- **WHAT YOU SHOULD DO**
Output only the lines below that start at the line containing "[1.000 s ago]" and end at the line containing "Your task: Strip", with both ends kept.

- **LISTED ENTRIES**
----
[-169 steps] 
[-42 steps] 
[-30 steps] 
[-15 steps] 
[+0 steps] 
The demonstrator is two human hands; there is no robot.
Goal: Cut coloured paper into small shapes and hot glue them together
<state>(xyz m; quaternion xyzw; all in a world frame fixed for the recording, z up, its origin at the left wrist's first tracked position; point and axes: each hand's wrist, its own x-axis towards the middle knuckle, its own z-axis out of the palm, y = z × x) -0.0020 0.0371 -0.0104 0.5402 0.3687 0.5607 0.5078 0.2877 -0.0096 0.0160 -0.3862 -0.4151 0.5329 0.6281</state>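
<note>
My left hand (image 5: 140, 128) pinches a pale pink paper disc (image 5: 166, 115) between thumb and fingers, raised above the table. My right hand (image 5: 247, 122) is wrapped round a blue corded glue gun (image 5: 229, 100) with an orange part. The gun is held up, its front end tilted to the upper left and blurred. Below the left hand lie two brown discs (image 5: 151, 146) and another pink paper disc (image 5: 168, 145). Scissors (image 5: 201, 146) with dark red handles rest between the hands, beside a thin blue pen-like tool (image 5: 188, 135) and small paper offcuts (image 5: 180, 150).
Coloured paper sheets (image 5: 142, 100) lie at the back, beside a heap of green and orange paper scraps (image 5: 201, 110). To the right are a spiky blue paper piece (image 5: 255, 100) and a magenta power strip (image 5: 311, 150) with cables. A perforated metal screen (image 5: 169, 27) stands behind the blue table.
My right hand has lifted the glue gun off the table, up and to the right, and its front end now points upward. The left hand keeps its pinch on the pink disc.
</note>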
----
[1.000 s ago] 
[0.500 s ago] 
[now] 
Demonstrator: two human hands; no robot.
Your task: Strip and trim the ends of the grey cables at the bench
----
- **TASK OUTPUT**
[1.000 s ago] 
[0.500 s ago] 
[now] 
Demonstrator: two human hands; no robot.
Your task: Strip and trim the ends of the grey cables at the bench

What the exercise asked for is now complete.